Every entry below needs to be printed again exactly, with its pictures left out.

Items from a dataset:
= = = = =
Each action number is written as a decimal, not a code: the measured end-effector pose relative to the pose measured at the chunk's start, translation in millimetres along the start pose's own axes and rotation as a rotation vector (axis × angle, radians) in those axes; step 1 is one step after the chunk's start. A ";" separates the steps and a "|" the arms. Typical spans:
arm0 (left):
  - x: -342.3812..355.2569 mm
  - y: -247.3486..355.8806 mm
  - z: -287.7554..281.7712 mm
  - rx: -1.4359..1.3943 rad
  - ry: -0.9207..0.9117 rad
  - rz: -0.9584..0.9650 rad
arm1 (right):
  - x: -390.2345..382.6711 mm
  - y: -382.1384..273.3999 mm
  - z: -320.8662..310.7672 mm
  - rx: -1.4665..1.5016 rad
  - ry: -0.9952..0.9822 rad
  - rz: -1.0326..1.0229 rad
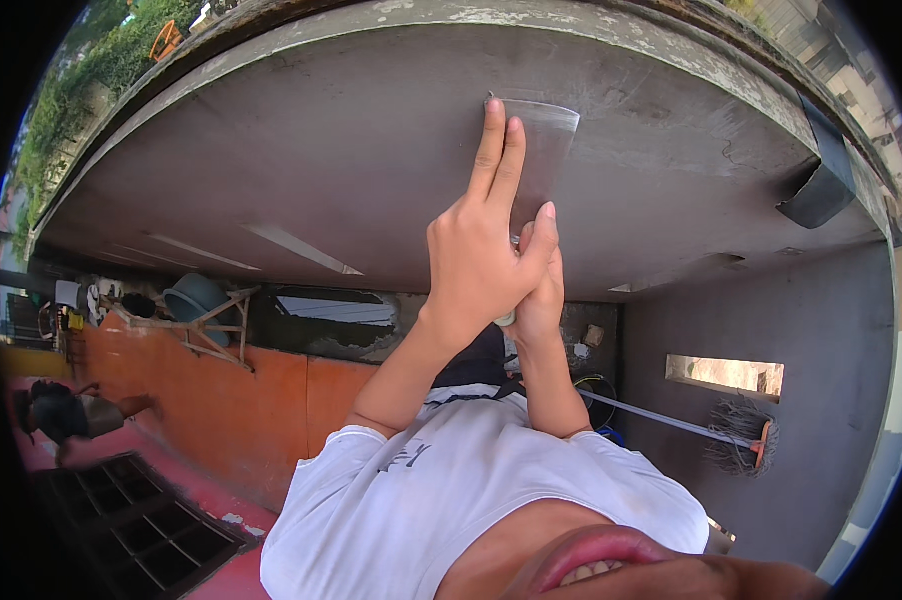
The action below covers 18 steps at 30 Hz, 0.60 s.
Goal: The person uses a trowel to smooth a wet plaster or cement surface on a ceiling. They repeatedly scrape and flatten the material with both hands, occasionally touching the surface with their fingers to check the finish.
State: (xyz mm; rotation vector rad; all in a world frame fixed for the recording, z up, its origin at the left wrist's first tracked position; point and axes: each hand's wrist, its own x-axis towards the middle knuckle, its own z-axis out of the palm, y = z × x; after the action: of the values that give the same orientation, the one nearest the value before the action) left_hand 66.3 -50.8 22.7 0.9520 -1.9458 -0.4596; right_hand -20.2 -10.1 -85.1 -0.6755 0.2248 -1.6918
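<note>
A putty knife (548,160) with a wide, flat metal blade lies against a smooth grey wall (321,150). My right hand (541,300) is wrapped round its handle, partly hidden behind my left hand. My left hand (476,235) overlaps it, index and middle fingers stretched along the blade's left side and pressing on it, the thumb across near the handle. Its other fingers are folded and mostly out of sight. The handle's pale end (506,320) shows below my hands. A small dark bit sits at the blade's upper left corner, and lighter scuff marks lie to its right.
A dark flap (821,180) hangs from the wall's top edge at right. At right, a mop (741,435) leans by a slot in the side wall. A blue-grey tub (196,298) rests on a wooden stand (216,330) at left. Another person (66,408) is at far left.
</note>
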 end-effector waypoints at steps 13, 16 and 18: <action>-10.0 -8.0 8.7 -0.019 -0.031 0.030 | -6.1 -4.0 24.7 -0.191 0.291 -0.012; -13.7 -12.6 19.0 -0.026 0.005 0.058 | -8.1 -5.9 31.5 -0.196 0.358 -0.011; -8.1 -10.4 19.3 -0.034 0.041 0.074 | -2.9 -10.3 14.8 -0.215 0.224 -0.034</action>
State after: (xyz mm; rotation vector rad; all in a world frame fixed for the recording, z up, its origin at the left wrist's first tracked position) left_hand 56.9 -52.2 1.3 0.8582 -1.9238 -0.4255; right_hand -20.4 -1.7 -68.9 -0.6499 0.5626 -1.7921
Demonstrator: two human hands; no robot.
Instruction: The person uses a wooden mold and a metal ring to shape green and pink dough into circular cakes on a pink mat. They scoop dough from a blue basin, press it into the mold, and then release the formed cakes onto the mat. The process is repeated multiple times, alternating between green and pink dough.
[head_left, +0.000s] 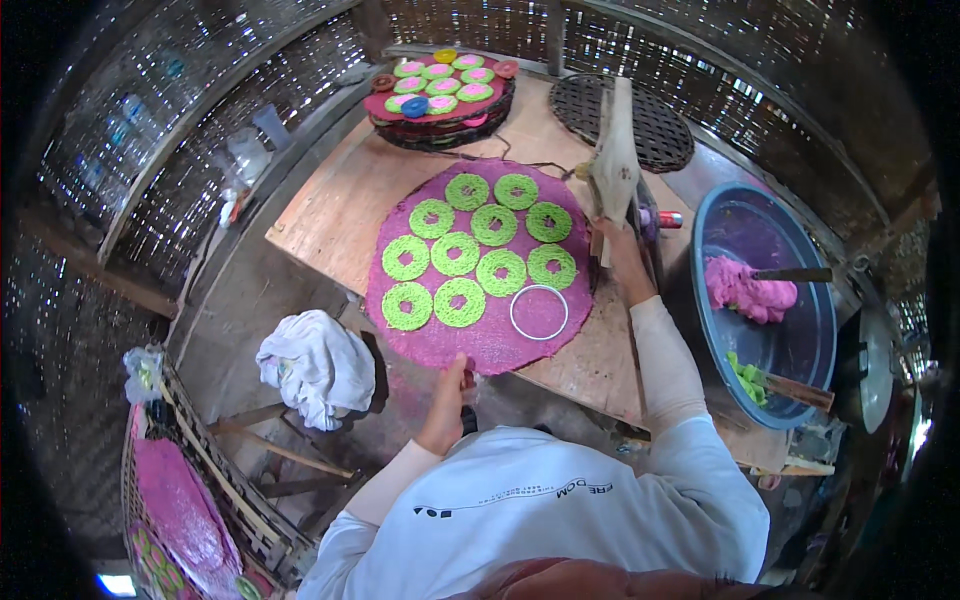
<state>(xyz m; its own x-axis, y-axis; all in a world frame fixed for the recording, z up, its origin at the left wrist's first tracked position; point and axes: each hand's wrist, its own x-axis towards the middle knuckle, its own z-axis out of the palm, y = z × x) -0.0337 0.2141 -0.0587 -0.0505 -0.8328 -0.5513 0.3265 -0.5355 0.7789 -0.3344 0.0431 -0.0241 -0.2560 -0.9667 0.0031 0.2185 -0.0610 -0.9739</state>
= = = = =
(Answer section)
Each action number is written as a decimal, not a code: the measured end-effector pose relative to the pose measured at the chunk's start, translation in millimetres along the start pose's own axes and rotation as a rotation vector (axis × angle, radians) in those axes; step 1 is one step after the chunk's start. A ";" separates the steps and a "|" the arms. Typical spans:
arm0 (left):
  - x: -342.3812..355.2569 mm
  - y: -247.3486..355.8806 mm
  - z: -287.7554..281.7712 mm
  - rx: -1.4359..1.3943 rad
  - ry: -0.9207..0.9117 rad
  - rz: -0.9584..0.9650 rad
arm1 (right):
  - x: -390.2345..382.6711 mm
  - y: -382.1384..273.3999 mm
  - z: -320.8662..310.7672 mm
  - rx: -1.4665..1.5016 rad
  - ry: -0.9952..0.9822 rad
  - rz: -1.0326..1.0229 rad
The action below covers 18 steps at 30 Hz, 0.60 s.
Goal: The person uses a trowel to smooth a wet plaster or cement surface on a ceiling. They repeatedly scrape and flatten the material with both hands, occasionally touching the surface with their fingers to check the finish.
State: (xyz mm; rotation vector rad; all in a world frame fixed for the recording, z up, its origin at the left wrist's first tracked position; point and axes: each hand's wrist, its own x-axis towards the middle knuckle, its own z-axis out of the palm, y = z × x; after the action: of the values that give the same orientation, the one nearest the value before the action) left_hand 66.3 -50.8 22.7 0.9520 -1.9458 -0.4596; right_hand -20.2 -10.1 -85.1 -0.6755 0.2248 -1.6918
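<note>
A putty knife (548,160) with a wide, flat metal blade lies against a smooth grey wall (321,150). My right hand (541,300) is wrapped round its handle, partly hidden behind my left hand. My left hand (476,235) overlaps it, index and middle fingers stretched along the blade's left side and pressing on it, the thumb across near the handle. Its other fingers are folded and mostly out of sight. The handle's pale end (506,320) shows below my hands. A small dark bit sits at the blade's upper left corner, and lighter scuff marks lie to its right.
A dark flap (821,180) hangs from the wall's top edge at right. At right, a mop (741,435) leans by a slot in the side wall. A blue-grey tub (196,298) rests on a wooden stand (216,330) at left. Another person (66,408) is at far left.
</note>
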 end-effector waypoints at steps 13, 16 and 18: <action>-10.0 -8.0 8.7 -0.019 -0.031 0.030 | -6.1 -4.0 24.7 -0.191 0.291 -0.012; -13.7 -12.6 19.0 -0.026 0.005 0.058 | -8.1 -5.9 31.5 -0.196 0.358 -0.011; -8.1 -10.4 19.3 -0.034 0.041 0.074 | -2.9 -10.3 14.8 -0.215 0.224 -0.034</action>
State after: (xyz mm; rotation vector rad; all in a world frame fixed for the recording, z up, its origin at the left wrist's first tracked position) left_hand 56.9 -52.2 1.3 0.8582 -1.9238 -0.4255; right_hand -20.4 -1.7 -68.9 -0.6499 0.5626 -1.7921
Demonstrator: two human hands; no robot.
Instruction: The person uses a wooden mold and a metal ring to shape green and pink dough into circular cakes on a pink mat. They scoop dough from a blue basin, press it into the mold, and then release the formed cakes onto the mat. The process is repeated multiple times, alternating between green and pink dough.
[head_left, +0.000s] 
<state>(xyz m; its own x-axis, y-axis; all in a world frame fixed for the recording, z up, its origin at the left wrist's first tracked position; point and axes: each hand's wrist, its own x-axis towards the middle knuckle, its own z-axis out of the palm, y = z × x) -0.0337 0.2141 -0.0587 -0.0505 -0.8328 -0.5513 0.3265 -0.5355 0.7789 -0.3344 0.0431 -0.0241 -0.2560 -0.9667 0.0031 0.2185 -0.0610 -0.9739</state>

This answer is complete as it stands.